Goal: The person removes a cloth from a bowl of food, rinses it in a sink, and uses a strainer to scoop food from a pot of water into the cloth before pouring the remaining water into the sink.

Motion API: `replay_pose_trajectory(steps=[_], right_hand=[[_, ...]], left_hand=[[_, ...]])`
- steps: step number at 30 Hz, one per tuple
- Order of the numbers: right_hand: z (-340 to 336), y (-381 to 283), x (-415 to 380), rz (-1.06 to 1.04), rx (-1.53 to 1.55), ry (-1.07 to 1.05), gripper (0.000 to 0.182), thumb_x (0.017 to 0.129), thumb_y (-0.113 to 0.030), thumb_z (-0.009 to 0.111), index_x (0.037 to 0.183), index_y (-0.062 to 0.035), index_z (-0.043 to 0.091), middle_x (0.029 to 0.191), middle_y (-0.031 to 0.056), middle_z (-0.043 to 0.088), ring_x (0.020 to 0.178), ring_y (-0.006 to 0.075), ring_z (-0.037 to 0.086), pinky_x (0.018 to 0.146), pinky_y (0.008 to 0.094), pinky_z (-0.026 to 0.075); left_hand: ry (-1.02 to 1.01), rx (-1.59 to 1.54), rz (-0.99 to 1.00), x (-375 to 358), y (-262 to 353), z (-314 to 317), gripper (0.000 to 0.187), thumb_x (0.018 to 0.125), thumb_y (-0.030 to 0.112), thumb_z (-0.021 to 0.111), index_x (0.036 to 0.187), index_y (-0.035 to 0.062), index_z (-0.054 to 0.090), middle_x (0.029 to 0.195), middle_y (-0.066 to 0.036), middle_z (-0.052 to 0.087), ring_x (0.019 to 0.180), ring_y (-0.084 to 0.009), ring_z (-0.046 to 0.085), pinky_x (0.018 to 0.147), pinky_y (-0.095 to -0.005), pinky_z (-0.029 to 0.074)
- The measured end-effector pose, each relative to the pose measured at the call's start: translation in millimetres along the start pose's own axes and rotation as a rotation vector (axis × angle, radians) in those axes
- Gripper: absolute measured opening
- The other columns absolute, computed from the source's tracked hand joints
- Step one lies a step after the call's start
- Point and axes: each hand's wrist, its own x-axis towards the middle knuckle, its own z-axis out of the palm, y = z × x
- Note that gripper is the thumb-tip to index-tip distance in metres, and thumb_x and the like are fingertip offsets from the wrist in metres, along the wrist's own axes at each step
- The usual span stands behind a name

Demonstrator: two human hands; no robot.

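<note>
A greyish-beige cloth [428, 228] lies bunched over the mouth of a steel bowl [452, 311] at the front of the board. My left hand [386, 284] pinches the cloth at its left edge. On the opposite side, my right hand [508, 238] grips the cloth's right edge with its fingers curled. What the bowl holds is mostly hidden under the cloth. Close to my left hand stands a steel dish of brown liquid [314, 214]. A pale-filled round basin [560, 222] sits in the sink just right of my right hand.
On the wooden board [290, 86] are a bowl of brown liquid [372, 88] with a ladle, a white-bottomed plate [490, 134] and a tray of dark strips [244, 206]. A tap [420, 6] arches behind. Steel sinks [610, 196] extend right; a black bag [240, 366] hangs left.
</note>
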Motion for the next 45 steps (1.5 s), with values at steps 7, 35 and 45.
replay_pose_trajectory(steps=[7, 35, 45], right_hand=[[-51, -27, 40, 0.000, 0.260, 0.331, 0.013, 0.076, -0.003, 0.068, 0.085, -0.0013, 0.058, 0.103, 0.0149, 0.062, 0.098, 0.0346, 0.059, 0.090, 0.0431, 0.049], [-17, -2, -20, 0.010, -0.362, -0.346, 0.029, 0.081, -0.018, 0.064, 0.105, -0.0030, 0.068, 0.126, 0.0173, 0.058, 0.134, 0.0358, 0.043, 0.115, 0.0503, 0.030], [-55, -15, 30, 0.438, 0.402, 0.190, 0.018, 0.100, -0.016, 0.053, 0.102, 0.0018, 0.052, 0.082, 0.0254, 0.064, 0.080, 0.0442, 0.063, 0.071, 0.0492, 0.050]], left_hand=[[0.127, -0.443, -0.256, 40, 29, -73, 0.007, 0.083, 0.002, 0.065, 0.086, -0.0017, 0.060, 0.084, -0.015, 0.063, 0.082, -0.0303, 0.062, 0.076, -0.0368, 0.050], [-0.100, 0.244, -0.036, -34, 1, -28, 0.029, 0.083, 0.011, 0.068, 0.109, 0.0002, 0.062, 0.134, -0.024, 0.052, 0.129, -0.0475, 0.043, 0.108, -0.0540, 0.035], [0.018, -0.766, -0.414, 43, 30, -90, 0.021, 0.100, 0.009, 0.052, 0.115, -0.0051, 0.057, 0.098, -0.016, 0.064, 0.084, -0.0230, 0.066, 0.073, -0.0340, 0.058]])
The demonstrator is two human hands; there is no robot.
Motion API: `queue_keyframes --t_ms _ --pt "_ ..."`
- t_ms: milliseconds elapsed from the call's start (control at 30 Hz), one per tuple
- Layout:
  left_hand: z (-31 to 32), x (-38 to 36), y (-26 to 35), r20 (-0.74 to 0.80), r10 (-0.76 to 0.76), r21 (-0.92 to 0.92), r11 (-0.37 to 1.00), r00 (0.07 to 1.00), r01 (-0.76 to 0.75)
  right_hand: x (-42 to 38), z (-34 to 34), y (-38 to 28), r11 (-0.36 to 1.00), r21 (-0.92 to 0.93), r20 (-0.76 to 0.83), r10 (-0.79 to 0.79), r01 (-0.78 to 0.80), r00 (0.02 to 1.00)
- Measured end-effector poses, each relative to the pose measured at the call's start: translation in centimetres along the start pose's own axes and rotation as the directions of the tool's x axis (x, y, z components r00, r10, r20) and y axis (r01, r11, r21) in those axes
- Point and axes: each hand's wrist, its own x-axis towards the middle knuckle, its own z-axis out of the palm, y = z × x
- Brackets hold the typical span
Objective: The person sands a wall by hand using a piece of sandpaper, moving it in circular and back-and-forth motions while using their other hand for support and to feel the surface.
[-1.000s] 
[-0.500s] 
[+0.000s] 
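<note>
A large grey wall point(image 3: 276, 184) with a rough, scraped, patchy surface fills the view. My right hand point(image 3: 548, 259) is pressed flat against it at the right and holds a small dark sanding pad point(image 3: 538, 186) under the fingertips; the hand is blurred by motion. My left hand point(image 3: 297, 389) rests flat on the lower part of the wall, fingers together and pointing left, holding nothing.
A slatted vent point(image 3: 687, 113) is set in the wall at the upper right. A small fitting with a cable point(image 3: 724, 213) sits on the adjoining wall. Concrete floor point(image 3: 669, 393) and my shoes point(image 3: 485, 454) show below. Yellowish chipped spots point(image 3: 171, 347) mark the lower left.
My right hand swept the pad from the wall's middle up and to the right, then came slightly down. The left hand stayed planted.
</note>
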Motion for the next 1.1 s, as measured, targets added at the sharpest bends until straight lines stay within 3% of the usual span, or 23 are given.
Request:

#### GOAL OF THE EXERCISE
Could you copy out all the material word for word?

#### FINISHED TASK
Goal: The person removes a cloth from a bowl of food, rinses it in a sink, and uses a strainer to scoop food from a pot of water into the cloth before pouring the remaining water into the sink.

Motion API: `replay_pose_trajectory(steps=[_], right_hand=[[_, ...]], left_hand=[[_, ...]])`
- steps: step number at 30 Hz, one per tuple
- Order of the numbers: right_hand: z (-340 to 336), y (-381 to 283), x (-415 to 380), rz (-1.06 to 1.04), rx (-1.53 to 1.55), ry (-1.07 to 1.05), gripper (0.000 to 0.182), thumb_x (0.017 to 0.129), thumb_y (-0.113 to 0.030), thumb_z (-0.009 to 0.111), index_x (0.037 to 0.183), index_y (-0.062 to 0.035), index_z (-0.043 to 0.091), middle_x (0.029 to 0.191), middle_y (-0.031 to 0.056), middle_z (-0.043 to 0.088), ring_x (0.020 to 0.178), ring_y (-0.006 to 0.075), ring_z (-0.037 to 0.086), pinky_x (0.018 to 0.146), pinky_y (0.008 to 0.094), pinky_z (-0.026 to 0.075); left_hand: ry (-1.02 to 1.01), rx (-1.59 to 1.54), rz (-0.99 to 1.00), x (-375 to 358), y (-262 to 353), z (-314 to 317), gripper (0.000 to 0.187), thumb_x (0.018 to 0.125), thumb_y (-0.030 to 0.112), thumb_z (-0.021 to 0.111), index_x (0.036 to 0.187), index_y (-0.035 to 0.062), index_z (-0.054 to 0.090), middle_x (0.029 to 0.195), middle_y (-0.066 to 0.036), middle_z (-0.052 to 0.087), ring_x (0.019 to 0.180), ring_y (-0.084 to 0.009), ring_z (-0.046 to 0.085), pinky_x (0.018 to 0.147), pinky_y (-0.095 to -0.005), pinky_z (-0.029 to 0.074)
- The measured end-effector pose, each relative to the pose measured at the call's start: translation in millimetres along the start pose's own axes and rotation as a rotation vector (axis × angle, radians) in those axes
- Gripper: absolute measured opening
- The other columns absolute, computed from the source's tracked hand joints
- Step one lies a step after the call's start
- Point and axes: each hand's wrist, its own x-axis towards the middle knuckle, its own z-axis out of the palm, y = z × x
- Note that gripper is the thumb-tip to index-tip distance in metres, and thumb_x and the like are fingertip offsets from the wrist in metres, along the wrist's own axes at each step
- The usual span stands behind a name

Demonstrator: two human hands; no robot.

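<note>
A greyish-beige cloth [428, 228] lies bunched over the mouth of a steel bowl [452, 311] at the front of the board. My left hand [386, 284] pinches the cloth at its left edge. On the opposite side, my right hand [508, 238] grips the cloth's right edge with its fingers curled. What the bowl holds is mostly hidden under the cloth. Close to my left hand stands a steel dish of brown liquid [314, 214]. A pale-filled round basin [560, 222] sits in the sink just right of my right hand.
On the wooden board [290, 86] are a bowl of brown liquid [372, 88] with a ladle, a white-bottomed plate [490, 134] and a tray of dark strips [244, 206]. A tap [420, 6] arches behind. Steel sinks [610, 196] extend right; a black bag [240, 366] hangs left.
</note>
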Motion for the next 45 steps (1.5 s), with values at steps 7, 35 and 45.
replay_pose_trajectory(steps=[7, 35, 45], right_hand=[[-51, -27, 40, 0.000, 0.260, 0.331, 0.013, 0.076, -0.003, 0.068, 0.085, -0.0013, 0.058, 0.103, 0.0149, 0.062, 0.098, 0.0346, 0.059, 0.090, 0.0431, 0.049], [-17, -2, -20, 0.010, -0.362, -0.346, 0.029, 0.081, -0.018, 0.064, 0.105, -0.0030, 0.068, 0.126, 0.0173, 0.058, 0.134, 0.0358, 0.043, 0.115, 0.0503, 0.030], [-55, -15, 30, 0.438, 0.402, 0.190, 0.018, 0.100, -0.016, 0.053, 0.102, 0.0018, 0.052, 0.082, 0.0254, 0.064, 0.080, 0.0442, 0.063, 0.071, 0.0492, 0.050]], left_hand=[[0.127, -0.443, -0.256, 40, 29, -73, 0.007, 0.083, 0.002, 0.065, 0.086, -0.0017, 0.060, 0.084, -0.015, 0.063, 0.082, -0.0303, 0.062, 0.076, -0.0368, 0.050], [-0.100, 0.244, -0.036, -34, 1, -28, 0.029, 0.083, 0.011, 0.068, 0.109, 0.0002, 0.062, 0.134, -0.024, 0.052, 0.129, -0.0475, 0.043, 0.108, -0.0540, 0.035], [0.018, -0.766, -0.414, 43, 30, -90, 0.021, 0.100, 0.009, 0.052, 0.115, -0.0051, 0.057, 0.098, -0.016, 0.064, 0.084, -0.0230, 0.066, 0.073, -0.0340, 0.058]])
The demonstrator is two human hands; there is no robot.
Motion API: `queue_keyframes --t_ms _ --pt "_ ..."`
- t_ms: milliseconds elapsed from the call's start (control at 30 Hz), one per tuple
- Layout:
  left_hand: z (-31 to 32), x (-38 to 36), y (-26 to 35), r20 (-0.74 to 0.80), r10 (-0.76 to 0.76), r21 (-0.92 to 0.92), r11 (-0.37 to 1.00), r00 (0.07 to 1.00), r01 (-0.76 to 0.75)
  right_hand: x (-42 to 38), z (-34 to 34), y (-38 to 28), r11 (-0.36 to 1.00), r21 (-0.92 to 0.93), r20 (-0.76 to 0.83), r10 (-0.79 to 0.79), r01 (-0.78 to 0.80), r00 (0.02 to 1.00)
- Measured end-effector poses, each relative to the pose measured at the call's start: translation in centimetres along the start pose's own axes and rotation as the directions of the tool's x axis (x, y, z components r00, r10, r20) and y axis (r01, r11, r21) in those axes
- Point and axes: each hand's wrist, its own x-axis towards the middle knuckle, its own z-axis out of the palm, y = z × x
- Brackets hold the typical span
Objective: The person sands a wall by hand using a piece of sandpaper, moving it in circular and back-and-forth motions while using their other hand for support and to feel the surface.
[-1.000s] 
[-0.500s] 
[+0.000s] 
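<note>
A large grey wall point(image 3: 276, 184) with a rough, scraped, patchy surface fills the view. My right hand point(image 3: 548, 259) is pressed flat against it at the right and holds a small dark sanding pad point(image 3: 538, 186) under the fingertips; the hand is blurred by motion. My left hand point(image 3: 297, 389) rests flat on the lower part of the wall, fingers together and pointing left, holding nothing.
A slatted vent point(image 3: 687, 113) is set in the wall at the upper right. A small fitting with a cable point(image 3: 724, 213) sits on the adjoining wall. Concrete floor point(image 3: 669, 393) and my shoes point(image 3: 485, 454) show below. Yellowish chipped spots point(image 3: 171, 347) mark the lower left.
My right hand swept the pad from the wall's middle up and to the right, then came slightly down. The left hand stayed planted.
</note>
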Motion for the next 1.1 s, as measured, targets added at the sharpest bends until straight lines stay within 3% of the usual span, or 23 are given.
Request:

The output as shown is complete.